Et il lève de petits yeux apeurés vers moi. Je le regarde, pleins d'amour, pour le mettre en confiance.

-Quand vous me regardez comme ça, j'ai l'impression d'être l'homme de votre vie. Et ça me met mal à l'aise. Et je réfléchissais à ça avant que vous veniez.

-Vous préféreriez que je vous regarde méchamment, ou même pas du tout ?
Cela me rends triste, rien que l'idée de mettre mal à l'aise un patient, bien que ce ne soit pas réellement ma faute, me touche.

-Non ! Surtout pas !

-Et bien alors..
Je lui sourie tendrement et lui fais un de mes regards spécial patient de compassion, il ouvre une fois de plus ses yeux, apeuré et détourne le regard.
Il me tend son bras pour prendre ses cachets

-Bonne nuit Monsieur Clay.

Et je m'en vais de sa chambre, il me regarde partir.

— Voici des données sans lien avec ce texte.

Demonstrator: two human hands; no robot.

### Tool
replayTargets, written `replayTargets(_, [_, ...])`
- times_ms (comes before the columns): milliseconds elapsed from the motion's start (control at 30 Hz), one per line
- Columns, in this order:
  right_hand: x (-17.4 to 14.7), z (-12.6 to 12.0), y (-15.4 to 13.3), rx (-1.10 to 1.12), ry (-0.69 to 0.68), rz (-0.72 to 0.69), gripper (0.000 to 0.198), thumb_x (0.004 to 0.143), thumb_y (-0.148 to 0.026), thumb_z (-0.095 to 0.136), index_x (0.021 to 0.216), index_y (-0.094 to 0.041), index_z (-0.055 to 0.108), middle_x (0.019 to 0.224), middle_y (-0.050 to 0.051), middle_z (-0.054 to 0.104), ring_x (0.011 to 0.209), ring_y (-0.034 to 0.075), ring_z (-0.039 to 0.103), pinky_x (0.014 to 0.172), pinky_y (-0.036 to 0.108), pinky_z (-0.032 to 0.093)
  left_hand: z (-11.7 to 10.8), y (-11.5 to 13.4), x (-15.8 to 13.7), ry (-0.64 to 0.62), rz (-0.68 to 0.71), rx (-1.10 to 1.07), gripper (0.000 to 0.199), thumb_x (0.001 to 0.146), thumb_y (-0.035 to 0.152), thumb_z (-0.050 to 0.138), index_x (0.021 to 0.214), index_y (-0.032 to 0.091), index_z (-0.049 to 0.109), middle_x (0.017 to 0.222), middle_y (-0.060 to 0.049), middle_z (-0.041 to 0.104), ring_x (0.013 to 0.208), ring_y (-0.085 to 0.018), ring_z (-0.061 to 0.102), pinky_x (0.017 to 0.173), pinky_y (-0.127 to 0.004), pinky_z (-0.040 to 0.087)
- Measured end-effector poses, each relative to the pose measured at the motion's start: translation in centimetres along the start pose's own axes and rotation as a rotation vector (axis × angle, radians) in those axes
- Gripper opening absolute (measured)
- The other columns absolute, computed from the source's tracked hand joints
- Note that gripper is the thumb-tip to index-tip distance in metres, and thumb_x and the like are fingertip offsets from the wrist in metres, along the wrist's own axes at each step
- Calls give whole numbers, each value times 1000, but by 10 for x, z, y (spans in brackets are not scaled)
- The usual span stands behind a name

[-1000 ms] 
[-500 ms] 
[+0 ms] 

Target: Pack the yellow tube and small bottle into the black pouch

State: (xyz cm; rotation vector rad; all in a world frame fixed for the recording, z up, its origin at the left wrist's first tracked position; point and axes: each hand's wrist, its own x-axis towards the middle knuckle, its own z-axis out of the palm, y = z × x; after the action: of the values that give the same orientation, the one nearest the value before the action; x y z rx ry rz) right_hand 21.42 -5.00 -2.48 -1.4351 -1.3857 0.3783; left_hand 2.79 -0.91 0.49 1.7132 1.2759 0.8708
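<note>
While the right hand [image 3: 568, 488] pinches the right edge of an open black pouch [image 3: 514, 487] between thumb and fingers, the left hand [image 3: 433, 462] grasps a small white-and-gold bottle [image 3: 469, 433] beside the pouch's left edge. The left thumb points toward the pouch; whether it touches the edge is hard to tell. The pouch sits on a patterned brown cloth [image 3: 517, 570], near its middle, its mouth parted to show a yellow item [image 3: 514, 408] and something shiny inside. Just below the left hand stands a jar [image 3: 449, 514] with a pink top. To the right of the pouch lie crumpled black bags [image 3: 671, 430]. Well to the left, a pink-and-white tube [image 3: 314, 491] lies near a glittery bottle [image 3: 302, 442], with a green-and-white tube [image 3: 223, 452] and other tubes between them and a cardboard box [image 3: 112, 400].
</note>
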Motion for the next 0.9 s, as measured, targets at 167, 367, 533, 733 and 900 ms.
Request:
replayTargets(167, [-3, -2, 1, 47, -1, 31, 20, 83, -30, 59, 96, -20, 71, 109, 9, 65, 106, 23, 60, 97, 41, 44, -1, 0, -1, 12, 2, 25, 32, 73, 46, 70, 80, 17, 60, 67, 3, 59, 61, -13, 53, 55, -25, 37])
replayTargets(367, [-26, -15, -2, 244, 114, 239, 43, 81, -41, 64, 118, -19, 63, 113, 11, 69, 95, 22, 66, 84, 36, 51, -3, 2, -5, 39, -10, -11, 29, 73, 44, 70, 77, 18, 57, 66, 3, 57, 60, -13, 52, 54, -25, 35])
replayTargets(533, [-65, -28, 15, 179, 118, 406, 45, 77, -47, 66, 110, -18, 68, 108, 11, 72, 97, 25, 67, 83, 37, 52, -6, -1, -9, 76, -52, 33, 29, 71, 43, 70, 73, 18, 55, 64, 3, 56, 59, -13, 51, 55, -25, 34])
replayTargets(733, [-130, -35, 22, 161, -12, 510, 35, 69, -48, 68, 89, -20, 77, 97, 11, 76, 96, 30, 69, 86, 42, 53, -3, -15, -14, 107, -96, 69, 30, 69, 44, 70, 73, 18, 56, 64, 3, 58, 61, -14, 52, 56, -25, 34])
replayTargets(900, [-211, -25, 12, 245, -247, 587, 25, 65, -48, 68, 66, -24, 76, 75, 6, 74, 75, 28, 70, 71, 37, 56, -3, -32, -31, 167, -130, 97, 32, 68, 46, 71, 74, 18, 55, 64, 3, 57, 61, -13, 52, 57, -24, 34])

Ce n'est pas la première fois que l'on me dit que j'ai un regard déstabilisant.
Les étudiants que j'ai pu encadrer m'ont souvent demandé à quoi je pensais en les regardant faire les soins, mes collègues également.
Mais je ne fais pas exprès, c'est comme ça, mon regard change en fonction de mon humeur et c'est quelque chose qui me trahit toujours, bien que mon père m'ait toujours mis en garde là-dessus car il me disait que l'on pouvait lire dans mes yeux comme dans un livre ouvert.
Mais j'ai beau avoir essayé de faire autrement, lutter contre ça, j'ai beaucoup de mal.
Et je n'arrive pas à faire de la demie mesure, puisque sinon je me ferme complètement et l'effet n'est pas forcément mieux, je dirais même pire.

Je continue à marcher pour aller voir d'autre patients et voir si il y a des traitements de préscris pour 4h du matin.